**ASSIGNMENT:**
From the line with "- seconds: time" to the line with "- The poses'", retype every line exactly, including those two, and leave out the rest of the data below.

(Source records)
══════

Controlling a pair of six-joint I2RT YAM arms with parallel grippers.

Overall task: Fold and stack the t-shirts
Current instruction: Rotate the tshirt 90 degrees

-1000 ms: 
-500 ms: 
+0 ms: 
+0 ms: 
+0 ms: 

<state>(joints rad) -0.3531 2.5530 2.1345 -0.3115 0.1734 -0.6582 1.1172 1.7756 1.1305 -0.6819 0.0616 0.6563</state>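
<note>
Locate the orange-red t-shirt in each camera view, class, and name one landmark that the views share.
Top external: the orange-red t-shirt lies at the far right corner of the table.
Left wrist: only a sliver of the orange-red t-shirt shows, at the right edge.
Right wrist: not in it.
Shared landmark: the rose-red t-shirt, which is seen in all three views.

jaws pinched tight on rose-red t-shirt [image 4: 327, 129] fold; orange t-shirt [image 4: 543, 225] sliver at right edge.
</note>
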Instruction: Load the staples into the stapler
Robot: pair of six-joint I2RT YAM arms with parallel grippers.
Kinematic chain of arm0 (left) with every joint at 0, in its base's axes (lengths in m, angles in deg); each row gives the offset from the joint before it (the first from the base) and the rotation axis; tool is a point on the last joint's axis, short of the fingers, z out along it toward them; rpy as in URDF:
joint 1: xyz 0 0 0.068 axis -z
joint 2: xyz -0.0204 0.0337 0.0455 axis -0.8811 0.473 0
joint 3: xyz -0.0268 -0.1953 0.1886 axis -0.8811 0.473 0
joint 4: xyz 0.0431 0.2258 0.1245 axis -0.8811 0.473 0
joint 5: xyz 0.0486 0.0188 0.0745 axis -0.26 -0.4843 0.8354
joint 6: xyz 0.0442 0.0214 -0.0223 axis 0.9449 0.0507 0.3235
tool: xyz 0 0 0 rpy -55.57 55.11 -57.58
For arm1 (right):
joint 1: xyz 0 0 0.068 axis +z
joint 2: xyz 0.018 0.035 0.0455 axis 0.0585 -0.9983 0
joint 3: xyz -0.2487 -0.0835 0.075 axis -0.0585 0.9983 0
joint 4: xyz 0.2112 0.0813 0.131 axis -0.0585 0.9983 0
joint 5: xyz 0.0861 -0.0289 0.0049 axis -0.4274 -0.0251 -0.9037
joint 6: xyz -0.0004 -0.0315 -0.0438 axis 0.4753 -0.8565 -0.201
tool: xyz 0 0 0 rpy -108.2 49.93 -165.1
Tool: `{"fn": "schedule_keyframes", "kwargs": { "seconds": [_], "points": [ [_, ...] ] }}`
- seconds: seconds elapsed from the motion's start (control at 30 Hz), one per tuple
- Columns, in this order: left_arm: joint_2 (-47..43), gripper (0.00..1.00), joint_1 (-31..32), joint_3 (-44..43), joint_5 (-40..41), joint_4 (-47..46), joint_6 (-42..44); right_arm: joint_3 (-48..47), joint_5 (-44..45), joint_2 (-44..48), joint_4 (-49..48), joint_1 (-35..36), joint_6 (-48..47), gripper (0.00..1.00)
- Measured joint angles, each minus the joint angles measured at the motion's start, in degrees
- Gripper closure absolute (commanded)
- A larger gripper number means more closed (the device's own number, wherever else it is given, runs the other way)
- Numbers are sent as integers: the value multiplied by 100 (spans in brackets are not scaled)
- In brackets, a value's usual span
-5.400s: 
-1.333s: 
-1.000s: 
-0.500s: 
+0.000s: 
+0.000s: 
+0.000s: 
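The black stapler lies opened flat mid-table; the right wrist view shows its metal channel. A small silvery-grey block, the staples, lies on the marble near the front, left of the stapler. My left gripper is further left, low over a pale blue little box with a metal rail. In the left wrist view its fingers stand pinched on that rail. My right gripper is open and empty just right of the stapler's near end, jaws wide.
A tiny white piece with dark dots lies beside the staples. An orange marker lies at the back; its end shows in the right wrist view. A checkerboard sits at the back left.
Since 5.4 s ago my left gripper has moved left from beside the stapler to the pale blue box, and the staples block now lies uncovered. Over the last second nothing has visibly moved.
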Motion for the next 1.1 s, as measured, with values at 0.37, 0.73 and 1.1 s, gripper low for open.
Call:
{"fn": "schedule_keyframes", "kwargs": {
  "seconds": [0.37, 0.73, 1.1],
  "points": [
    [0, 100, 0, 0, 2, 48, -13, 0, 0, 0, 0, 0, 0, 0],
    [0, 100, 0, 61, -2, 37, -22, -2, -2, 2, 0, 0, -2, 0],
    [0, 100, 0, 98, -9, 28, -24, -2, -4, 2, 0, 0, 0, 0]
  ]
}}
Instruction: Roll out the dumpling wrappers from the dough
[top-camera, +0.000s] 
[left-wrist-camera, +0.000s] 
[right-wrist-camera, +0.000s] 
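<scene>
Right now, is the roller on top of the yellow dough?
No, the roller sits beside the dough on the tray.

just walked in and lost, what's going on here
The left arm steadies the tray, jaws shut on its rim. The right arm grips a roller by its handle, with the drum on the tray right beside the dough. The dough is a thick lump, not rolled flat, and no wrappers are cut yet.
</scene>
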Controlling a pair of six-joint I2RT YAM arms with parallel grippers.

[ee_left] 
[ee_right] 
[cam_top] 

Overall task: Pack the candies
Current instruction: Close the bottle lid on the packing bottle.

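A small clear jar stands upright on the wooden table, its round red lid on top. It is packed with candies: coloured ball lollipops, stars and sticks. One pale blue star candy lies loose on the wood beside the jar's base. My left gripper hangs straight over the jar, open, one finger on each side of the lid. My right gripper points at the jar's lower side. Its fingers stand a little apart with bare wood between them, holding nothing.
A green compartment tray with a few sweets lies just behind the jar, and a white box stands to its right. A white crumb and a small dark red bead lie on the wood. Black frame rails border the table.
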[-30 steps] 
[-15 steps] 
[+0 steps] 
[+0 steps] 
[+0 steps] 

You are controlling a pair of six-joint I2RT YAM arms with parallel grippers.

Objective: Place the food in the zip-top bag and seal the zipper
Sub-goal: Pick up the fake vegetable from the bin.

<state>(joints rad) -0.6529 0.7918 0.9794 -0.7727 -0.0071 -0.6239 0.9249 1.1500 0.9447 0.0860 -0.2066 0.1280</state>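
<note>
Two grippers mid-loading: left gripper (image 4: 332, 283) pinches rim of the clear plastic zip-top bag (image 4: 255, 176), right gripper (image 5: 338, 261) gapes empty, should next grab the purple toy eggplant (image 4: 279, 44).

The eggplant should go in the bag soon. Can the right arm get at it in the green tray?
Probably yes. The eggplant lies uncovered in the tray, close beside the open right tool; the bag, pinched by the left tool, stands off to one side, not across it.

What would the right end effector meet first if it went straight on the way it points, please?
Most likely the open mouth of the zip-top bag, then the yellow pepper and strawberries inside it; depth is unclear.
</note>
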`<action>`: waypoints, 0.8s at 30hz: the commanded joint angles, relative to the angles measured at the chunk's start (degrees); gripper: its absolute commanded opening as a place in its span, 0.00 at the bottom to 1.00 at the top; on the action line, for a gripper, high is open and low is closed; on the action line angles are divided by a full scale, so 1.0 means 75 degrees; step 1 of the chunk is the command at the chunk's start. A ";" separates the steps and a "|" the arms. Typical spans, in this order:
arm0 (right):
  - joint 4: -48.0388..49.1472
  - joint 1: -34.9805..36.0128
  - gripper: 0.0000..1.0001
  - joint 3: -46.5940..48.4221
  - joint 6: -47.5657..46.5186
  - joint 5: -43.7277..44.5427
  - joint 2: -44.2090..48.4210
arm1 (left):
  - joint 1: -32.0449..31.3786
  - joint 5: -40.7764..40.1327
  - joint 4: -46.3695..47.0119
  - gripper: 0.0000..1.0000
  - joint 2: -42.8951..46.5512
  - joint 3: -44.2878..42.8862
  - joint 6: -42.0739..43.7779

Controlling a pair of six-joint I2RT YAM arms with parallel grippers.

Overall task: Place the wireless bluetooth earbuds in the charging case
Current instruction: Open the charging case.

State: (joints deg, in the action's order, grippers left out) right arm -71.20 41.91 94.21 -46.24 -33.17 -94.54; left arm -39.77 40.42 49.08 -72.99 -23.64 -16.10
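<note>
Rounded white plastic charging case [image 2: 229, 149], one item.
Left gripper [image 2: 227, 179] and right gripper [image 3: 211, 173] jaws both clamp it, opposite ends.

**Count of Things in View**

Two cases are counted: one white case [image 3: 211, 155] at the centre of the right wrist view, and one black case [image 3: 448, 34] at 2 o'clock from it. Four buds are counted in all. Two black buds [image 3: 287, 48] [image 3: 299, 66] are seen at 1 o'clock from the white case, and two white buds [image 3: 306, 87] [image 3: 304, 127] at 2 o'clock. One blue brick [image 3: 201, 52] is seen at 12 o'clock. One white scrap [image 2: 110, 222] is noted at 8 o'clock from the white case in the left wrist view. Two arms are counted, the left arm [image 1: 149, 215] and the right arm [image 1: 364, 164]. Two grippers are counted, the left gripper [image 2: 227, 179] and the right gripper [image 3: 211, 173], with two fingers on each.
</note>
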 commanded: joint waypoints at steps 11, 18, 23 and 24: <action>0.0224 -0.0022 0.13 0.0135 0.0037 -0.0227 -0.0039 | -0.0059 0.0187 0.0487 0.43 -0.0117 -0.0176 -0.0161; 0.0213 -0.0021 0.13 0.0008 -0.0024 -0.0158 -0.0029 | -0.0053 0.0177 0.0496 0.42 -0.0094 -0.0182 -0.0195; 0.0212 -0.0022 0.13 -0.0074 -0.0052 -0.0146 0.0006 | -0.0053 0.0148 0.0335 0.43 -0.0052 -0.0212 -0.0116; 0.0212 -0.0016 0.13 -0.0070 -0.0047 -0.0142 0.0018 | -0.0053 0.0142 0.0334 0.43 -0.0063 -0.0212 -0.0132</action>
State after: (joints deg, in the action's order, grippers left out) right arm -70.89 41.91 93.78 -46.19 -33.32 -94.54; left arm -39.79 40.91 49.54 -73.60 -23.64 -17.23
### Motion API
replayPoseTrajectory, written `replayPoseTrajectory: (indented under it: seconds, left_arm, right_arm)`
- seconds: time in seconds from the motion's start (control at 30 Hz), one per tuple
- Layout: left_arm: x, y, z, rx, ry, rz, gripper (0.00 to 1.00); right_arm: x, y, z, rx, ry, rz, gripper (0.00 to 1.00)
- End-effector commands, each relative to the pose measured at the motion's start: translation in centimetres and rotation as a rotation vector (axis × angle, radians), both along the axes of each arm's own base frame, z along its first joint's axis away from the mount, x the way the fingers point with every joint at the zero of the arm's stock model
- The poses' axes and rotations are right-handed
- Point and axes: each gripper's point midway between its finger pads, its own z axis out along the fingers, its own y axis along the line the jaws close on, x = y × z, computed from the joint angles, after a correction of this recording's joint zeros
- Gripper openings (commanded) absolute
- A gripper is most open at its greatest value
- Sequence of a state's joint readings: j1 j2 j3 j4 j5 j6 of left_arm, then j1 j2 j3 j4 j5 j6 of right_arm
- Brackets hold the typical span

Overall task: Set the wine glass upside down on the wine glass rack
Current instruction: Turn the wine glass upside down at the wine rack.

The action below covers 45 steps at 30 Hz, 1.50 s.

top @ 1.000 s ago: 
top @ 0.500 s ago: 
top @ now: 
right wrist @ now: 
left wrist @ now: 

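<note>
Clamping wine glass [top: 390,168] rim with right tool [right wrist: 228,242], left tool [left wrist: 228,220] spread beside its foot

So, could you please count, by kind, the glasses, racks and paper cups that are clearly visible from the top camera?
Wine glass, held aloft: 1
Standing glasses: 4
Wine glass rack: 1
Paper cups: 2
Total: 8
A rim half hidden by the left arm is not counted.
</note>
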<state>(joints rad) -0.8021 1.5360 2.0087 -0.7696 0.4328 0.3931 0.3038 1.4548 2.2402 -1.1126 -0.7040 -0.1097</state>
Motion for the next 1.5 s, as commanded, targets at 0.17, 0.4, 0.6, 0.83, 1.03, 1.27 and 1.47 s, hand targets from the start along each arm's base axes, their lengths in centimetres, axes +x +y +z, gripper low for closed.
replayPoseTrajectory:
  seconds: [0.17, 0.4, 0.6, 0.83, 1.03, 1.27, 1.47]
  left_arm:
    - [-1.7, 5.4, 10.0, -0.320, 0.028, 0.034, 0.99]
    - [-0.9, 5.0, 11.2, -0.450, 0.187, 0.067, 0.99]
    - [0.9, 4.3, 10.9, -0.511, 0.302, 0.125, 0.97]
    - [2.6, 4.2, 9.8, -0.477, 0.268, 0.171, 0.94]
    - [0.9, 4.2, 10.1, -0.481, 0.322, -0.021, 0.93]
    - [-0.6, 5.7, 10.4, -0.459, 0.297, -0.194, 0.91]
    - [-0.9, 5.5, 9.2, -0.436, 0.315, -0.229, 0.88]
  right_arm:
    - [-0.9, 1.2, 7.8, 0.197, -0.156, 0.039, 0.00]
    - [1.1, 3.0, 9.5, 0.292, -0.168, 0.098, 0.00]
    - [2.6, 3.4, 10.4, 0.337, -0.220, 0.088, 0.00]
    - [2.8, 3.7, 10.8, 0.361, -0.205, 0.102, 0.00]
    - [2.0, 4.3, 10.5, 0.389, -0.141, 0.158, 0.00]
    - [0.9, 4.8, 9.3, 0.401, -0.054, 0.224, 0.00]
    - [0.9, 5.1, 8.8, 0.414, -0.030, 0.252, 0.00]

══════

**REPLY TO THE TASK:**
- seconds: time in seconds from the motion's start (control at 30 Hz), one per tuple
- Layout: left_arm: x, y, z, rx, ry, rz, gripper (0.00 to 1.00); right_arm: x, y, z, rx, ry, rz, gripper (0.00 to 1.00)
- End-effector commands, each relative to the pose measured at the motion's start: translation in centimetres and rotation as a rotation vector (axis × angle, radians), both along the axes of each arm's own base frame, z along its first joint's axis away from the mount, x the way the fingers point with every joint at the zero of the arm's stock model
- The poses' axes and rotations are right-handed

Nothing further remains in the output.